Please write out each entry below exactly as given.
-- EXCERPTED RECORDS follows --
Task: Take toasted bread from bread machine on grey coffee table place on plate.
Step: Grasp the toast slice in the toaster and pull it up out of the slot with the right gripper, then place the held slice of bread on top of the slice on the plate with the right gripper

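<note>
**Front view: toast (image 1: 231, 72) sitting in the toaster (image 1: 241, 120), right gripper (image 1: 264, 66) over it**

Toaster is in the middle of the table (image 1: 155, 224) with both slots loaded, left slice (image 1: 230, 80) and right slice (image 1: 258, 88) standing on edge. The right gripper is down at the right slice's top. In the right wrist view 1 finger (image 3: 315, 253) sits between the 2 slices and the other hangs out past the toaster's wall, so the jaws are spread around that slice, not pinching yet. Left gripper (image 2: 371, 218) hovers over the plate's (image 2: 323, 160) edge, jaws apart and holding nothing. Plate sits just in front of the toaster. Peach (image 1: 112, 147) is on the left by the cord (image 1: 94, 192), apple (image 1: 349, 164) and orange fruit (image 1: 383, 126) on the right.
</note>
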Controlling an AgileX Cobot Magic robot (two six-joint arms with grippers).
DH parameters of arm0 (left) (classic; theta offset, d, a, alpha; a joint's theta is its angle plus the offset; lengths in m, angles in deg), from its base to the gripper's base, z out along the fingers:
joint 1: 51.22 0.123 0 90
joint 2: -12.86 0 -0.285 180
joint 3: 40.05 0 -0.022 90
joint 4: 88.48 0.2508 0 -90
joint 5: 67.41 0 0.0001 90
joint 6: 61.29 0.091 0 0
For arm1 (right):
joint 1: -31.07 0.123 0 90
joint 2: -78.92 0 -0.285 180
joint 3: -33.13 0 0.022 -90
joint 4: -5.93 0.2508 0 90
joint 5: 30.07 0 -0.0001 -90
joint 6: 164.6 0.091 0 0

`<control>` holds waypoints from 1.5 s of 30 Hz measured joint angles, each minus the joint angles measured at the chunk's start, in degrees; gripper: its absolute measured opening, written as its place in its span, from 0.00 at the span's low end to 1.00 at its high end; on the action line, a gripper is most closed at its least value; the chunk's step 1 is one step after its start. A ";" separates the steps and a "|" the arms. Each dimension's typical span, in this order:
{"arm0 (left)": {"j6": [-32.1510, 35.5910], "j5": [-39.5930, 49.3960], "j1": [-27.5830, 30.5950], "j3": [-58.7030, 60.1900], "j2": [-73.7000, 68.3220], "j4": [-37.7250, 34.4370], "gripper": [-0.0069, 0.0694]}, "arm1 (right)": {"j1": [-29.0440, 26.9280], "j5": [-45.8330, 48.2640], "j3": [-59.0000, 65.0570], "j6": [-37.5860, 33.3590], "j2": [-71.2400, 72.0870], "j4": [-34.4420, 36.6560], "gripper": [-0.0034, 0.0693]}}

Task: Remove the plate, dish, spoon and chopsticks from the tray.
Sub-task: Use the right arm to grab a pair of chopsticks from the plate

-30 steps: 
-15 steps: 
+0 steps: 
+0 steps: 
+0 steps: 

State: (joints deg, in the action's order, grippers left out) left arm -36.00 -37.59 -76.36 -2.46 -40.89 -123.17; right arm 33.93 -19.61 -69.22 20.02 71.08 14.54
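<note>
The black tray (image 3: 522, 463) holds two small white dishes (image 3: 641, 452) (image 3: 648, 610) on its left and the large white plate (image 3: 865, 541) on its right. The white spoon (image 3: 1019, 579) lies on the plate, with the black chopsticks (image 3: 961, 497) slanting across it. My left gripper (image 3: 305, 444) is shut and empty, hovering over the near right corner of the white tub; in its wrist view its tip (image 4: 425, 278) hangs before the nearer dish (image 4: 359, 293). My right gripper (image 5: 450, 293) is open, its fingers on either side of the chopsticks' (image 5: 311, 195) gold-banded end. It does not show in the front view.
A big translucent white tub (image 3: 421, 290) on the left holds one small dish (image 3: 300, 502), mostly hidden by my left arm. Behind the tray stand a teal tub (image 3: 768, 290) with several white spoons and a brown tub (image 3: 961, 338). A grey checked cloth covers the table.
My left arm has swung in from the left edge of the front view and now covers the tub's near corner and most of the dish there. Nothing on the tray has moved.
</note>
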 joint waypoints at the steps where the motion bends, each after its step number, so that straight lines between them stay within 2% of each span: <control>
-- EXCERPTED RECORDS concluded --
▸ **SOLUTION FOR THIS TASK**
Task: Take toasted bread from bread machine on grey coffee table place on plate.
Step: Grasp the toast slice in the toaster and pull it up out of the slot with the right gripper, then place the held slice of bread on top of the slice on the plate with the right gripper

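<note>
**Front view: toast (image 1: 231, 72) sitting in the toaster (image 1: 241, 120), right gripper (image 1: 264, 66) over it**

Toaster is in the middle of the table (image 1: 155, 224) with both slots loaded, left slice (image 1: 230, 80) and right slice (image 1: 258, 88) standing on edge. The right gripper is down at the right slice's top. In the right wrist view 1 finger (image 3: 315, 253) sits between the 2 slices and the other hangs out past the toaster's wall, so the jaws are spread around that slice, not pinching yet. Left gripper (image 2: 371, 218) hovers over the plate's (image 2: 323, 160) edge, jaws apart and holding nothing. Plate sits just in front of the toaster. Peach (image 1: 112, 147) is on the left by the cord (image 1: 94, 192), apple (image 1: 349, 164) and orange fruit (image 1: 383, 126) on the right.
</note>
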Controlling an AgileX Cobot Magic robot (two six-joint arms with grippers).
DH parameters of arm0 (left) (classic; theta offset, d, a, alpha; a joint's theta is its angle plus the offset; lengths in m, angles in deg), from its base to the gripper's base, z out along the fingers:
joint 1: 51.22 0.123 0 90
joint 2: -12.86 0 -0.285 180
joint 3: 40.05 0 -0.022 90
joint 4: 88.48 0.2508 0 -90
joint 5: 67.41 0 0.0001 90
joint 6: 61.29 0.091 0 0
For arm1 (right):
joint 1: -31.07 0.123 0 90
joint 2: -78.92 0 -0.285 180
joint 3: -33.13 0 0.022 -90
joint 4: -5.93 0.2508 0 90
joint 5: 30.07 0 -0.0001 -90
joint 6: 164.6 0.091 0 0

`<control>` holds waypoints from 1.5 s of 30 Hz measured joint angles, each minus the joint angles measured at the chunk's start, in degrees; gripper: its absolute measured opening, written as its place in its span, from 0.00 at the span's low end to 1.00 at its high end; on the action line, a gripper is most closed at its least value; the chunk's step 1 is one step after its start. A ";" separates the steps and a "|" the arms. Each dimension's typical span, in this order:
{"arm0 (left)": {"j6": [-32.1510, 35.5910], "j5": [-39.5930, 49.3960], "j1": [-27.5830, 30.5950], "j3": [-58.7030, 60.1900], "j2": [-73.7000, 68.3220], "j4": [-37.7250, 34.4370], "gripper": [-0.0069, 0.0694]}, "arm1 (right)": {"j1": [-29.0440, 26.9280], "j5": [-45.8330, 48.2640], "j3": [-59.0000, 65.0570], "j6": [-37.5860, 33.3590], "j2": [-71.2400, 72.0870], "j4": [-34.4420, 36.6560], "gripper": [-0.0034, 0.0693]}}

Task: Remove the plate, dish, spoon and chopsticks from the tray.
Sub-task: Use the right arm to grab a pair of chopsticks from the plate

-30 steps: 
-15 steps: 
+0 steps: 
+0 steps: 
+0 steps: 

State: (joints deg, in the action's order, grippers left out) left arm -36.00 -37.59 -76.36 -2.46 -40.89 -123.17; right arm 33.93 -19.61 -69.22 20.02 71.08 14.54
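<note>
The black tray (image 3: 522, 463) holds two small white dishes (image 3: 641, 452) (image 3: 648, 610) on its left and the large white plate (image 3: 865, 541) on its right. The white spoon (image 3: 1019, 579) lies on the plate, with the black chopsticks (image 3: 961, 497) slanting across it. My left gripper (image 3: 305, 444) is shut and empty, hovering over the near right corner of the white tub; in its wrist view its tip (image 4: 425, 278) hangs before the nearer dish (image 4: 359, 293). My right gripper (image 5: 450, 293) is open, its fingers on either side of the chopsticks' (image 5: 311, 195) gold-banded end. It does not show in the front view.
A big translucent white tub (image 3: 421, 290) on the left holds one small dish (image 3: 300, 502), mostly hidden by my left arm. Behind the tray stand a teal tub (image 3: 768, 290) with several white spoons and a brown tub (image 3: 961, 338). A grey checked cloth covers the table.
My left arm has swung in from the left edge of the front view and now covers the tub's near corner and most of the dish there. Nothing on the tray has moved.
</note>
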 joint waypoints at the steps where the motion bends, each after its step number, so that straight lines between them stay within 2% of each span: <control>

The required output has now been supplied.